Having all those rooms to fill in her new home has made her think about starting a family of her own. "It's certainly something I'm considering," she says. "This is a beautiful place to raise a kids." But it's not a decision that she's taking lightly. "I realize what's involved," she says, "and that it isn't all fun. There's a lot of heartache in having kids. You're lucky if they're healthy, first of all. And who knows what is to come after that?" She's also concerned that the demands of her career would interfere. "It's challenging when you're not settled. I know from my sisters how all-consuming having children is. They tell me all the time: 'Hey--you can never wait too long!' "
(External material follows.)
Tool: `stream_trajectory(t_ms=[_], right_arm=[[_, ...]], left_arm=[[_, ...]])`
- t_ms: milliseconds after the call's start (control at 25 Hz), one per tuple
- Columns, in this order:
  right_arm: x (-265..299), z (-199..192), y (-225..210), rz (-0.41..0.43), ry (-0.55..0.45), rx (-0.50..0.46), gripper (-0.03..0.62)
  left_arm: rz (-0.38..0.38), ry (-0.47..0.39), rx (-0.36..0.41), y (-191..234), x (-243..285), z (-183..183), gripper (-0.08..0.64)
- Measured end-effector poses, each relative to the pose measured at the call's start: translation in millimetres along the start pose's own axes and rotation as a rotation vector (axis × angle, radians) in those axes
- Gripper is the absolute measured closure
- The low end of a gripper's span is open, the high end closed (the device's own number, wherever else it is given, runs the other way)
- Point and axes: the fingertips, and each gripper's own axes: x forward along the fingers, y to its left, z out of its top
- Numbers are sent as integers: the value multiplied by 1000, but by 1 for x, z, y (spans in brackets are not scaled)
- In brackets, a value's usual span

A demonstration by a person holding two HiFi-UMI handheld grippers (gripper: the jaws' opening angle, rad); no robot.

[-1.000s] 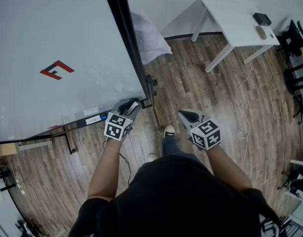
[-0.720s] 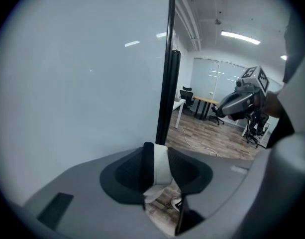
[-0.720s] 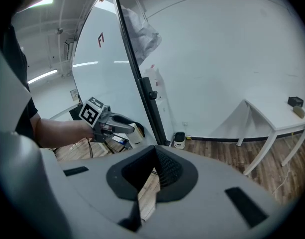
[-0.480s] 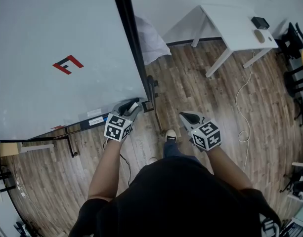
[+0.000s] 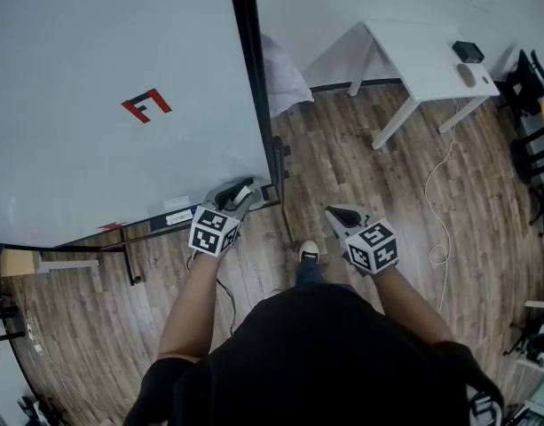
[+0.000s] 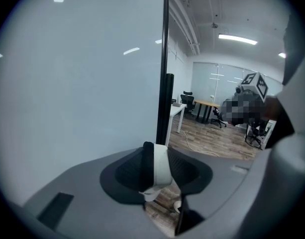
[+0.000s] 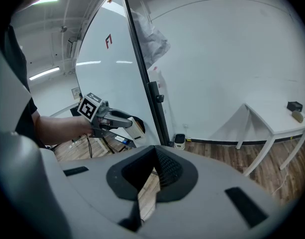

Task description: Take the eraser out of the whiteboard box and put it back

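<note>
The eraser (image 6: 161,172), a white block with a black felt side, stands upright between the jaws of my left gripper (image 6: 159,153), which is shut on it. In the head view that gripper (image 5: 245,188) holds the eraser (image 5: 243,192) at the lower right corner of the whiteboard (image 5: 94,149), just above the black ledge (image 5: 156,224) along the board's bottom edge. The right gripper view shows the held eraser (image 7: 130,128) from the side. My right gripper (image 5: 341,211) hangs over the wooden floor to the right, apart from the board; its jaws (image 7: 153,152) meet at the tips with nothing between them.
The board's black frame post (image 5: 252,78) runs up beside the left gripper. A white cloth bundle (image 5: 282,76) lies behind it. A white table (image 5: 422,51) stands at the back right, with a cable (image 5: 436,193) on the floor. My shoe (image 5: 308,252) is below.
My left gripper has lifted a little with the eraser beside the board's lower corner. The right gripper has barely moved.
</note>
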Motion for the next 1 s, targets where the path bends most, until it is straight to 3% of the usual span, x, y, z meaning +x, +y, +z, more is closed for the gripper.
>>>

Next year she hopes to release another album, plus a Christmas album. "A lot of people think we have all these tricks up our sleeve," she says. "You know what? The trick is hits! If you have a hit song, then you have a career carpet to ride on. Without it, the carpet is just not gonna float."

Though she seems the most natural celebrity to write an autobiography, she says, "I'm not sure I ever will. I can't tell my story without revealing my family's, and I don't think that's really fair. My career has exposed them so much already. We're just so, I don't know if simple is the right word, but we're northern Ontario people, and I don't think we'll ever be accustomed to the Hollywood thing." Speaking of Hollywood, she's been offered many movie scripts, but so far she has shied away. "I'm kind of afraid to try acting," she admits, "because I don't know if I'd be good at it, and I don't like doing anything I'm not good at."

But given her determination, she'll likely end up being good at anything she sets her mind to. "She always knew what she wanted, and when she wanted it," says her sister Carrie-Ann. "She's always driving toward something, her mind is always going, it never stops. She's always been that way."

During her concert at the Winnipeg Arena in Manitoba, a quiet section of the audience was sitting down in their seats. Twain ran around the stage demanding they stand back up. "Come on!" she hollered. "No lazy butts allowed!" And as with everything else in her life, those 15,000 butts were soon doing exactly what Shania Twain wanted.